Problem statement: For each line below that contains the string "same", copy that line.

====

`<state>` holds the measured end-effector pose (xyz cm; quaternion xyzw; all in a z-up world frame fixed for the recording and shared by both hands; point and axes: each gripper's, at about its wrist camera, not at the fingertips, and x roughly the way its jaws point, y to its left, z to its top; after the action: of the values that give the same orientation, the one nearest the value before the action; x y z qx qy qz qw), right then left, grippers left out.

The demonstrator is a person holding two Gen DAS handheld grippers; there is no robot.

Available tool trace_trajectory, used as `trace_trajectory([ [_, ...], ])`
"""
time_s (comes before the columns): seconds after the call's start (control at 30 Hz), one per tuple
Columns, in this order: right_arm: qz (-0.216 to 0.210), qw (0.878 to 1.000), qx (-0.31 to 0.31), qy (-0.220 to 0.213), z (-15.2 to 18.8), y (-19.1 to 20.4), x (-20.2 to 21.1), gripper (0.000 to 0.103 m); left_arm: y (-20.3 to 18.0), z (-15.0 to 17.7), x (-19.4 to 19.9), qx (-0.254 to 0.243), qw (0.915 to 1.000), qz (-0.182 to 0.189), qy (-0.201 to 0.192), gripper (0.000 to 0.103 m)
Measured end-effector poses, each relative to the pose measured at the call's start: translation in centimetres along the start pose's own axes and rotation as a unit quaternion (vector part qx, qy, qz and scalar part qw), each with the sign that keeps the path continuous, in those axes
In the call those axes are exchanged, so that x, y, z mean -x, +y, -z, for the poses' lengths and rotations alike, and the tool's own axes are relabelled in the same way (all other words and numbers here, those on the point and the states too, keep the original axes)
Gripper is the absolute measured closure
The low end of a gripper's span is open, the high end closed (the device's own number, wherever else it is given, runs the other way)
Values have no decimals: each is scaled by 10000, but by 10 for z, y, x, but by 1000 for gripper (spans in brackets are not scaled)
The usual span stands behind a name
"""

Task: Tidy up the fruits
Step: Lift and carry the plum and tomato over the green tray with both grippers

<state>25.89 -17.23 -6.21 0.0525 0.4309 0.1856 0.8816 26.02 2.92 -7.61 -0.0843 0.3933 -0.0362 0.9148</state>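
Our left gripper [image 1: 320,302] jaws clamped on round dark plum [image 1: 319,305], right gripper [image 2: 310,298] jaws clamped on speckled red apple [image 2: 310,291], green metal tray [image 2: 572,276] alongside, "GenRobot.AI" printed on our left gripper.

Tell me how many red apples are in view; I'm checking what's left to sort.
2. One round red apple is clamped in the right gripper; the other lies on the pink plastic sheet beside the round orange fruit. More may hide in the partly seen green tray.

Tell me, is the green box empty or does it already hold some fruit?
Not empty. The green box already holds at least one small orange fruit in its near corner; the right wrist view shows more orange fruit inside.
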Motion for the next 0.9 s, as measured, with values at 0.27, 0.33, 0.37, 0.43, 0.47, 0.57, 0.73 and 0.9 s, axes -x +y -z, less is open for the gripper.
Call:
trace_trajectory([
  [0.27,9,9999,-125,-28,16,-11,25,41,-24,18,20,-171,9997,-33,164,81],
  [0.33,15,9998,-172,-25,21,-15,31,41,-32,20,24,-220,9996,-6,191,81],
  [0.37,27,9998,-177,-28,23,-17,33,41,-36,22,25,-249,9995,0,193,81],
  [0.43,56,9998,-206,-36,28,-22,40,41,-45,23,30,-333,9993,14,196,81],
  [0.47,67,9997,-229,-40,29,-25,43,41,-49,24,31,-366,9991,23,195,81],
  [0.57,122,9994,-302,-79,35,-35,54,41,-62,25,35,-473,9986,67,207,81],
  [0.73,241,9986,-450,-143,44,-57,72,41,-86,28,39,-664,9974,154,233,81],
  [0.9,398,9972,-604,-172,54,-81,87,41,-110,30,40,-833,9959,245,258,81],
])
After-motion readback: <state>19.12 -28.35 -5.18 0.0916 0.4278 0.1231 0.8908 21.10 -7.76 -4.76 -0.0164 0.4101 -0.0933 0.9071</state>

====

Written response:
`<state>` holds the measured end-effector pose (xyz cm; quaternion xyzw; all in a z-up world frame fixed for the recording and shared by both hands; point and axes: each gripper's, at about its wrist camera, not at the fingertips, and x roughly the way its jaws point, y to its left, z to its top; after the action: of the values that give the same orientation, the one nearest the value before the action; x y z qx qy qz qw), right then left, grippers left out.
In the call those axes are exchanged, so that x, y, z mean -x, +y, -z, for the poses' lengths and rotations alike, and the tool's own axes are relabelled in the same way (all other words and numbers here, those on the point and the states too, keep the original axes)

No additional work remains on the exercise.